Recensione La Fine – “Scontento” (Superdoggy Music, 2014)
Nonostante Cosenza sia ai margini della provincia dell’impero
del rock italiaco, di per sé provincia del mondo, non sono mancati negli anni, esempi
musicali capaci di travalicare i confini del Pollino e ritagliarsi un minimo di
attenzione e credibilità atti ad aggiungere la città dei Bruzi in un virtuale
tour musicale lungo la penisola.
Oggi un’altra band arriva a reclamare spazio e
considerazione muovendosi sui territori aspri e poco appetibili come quelli del
post hardcore, che in Italia vanta una lunga tradizione da esportazione (Raw
Power, Negazione, Kina tanto per citare qualche nome di peso). Attivo da poco
più di un anno il gruppo ha scelto La Fine come nome d’arte con cui
proporre il loro attacco sonico mirato a scardinare la quieta della scena
cittadina e non solo. È bastato far circolare un piccolo demo per raccogliere
subito l’attenzione di Karim degli Zen Circus che ha voluto pubblicare per
la sua etichetta Il loro disco d’esordio “Scontento”, prodotto da un altro
nome eccellente della scena italiana, vale a dire Andrea Sologni dei Gazebo Penguins.
L’album come si conviene a questo sottogenere del punk, dura poco più di
venti minuti e le sue sette canzoni si ascoltano tutte d’un fiato.
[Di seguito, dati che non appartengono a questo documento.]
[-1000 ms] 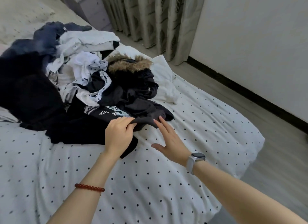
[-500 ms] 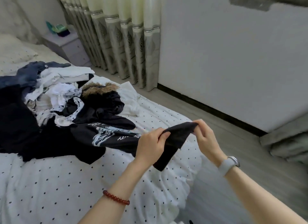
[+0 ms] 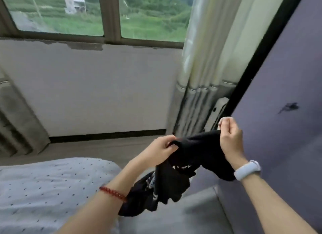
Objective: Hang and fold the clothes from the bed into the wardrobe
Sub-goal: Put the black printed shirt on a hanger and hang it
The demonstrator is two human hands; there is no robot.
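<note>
A black T-shirt (image 3: 195,153) with a white print hangs in the air between my hands, off the bed and over the floor. My left hand (image 3: 156,151) pinches one end of its top edge. My right hand (image 3: 230,138), with a white watch on the wrist, grips the other end a little higher. The rest of the shirt droops down behind my left forearm. The dotted white bed (image 3: 43,190) lies at the lower left. A grey-purple wardrobe panel (image 3: 287,77) rises at the right, close to my right hand. The pile of clothes is out of view.
A window (image 3: 95,12) and a white wall (image 3: 87,87) stand straight ahead. Cream and grey curtains (image 3: 202,80) hang beside the wardrobe panel, and more curtain (image 3: 15,129) at the far left. Grey floor (image 3: 183,216) runs between bed and wardrobe.
The view has swung right from the bed toward the window and wardrobe. Both hands have lifted the black T-shirt clear of the pile and off the bed.
</note>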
L’attacco
furioso di “Precipizio” mette subito
in chiaro il disagio espresso a suon di testi e musica, non disdegnando di
rincorre linee melodiche mascherate si, ma ben evidenti tanto da fare da filo
conduttore. I numi tutelari del trio cosentino, composto da Gianluca Gallo (Voce e chitarra), Stefano Greco (basso) e Francesco De Napoli (batteria), vanno
ricercarti oltreoceano (Fugazi, Jesus Lizard, Shellac, Girls Against Boys), ma
anche a casa nostra (piccole venature di Uzeda sono riscontrabili qua e la), e
su questi esempi importanti si nota una capacità compositiva capace di
camminare orgogliosamente sulle proprie gambe. Il nichilismo è urlato
attraverso testi un po’ criptici che parlano di amore e precarietà dell’esistenza,
mentre la musica trova anche piccole pause quasi post rock, che come sempre
preparano il terreno alle successive accelerate. Tra i brani meglio riusciti da
citare oltre a ”Precipizio” vanno
aggiunti “Cemento”, “Il futuro è un tempo sbagliato” e “perché la gente nasce” anche se in
fondo tutte le sette tracce andrebbe menzionate. In definitiva possiamo parlare
di un ottimo esordio che lascia ben sperare per il futuro.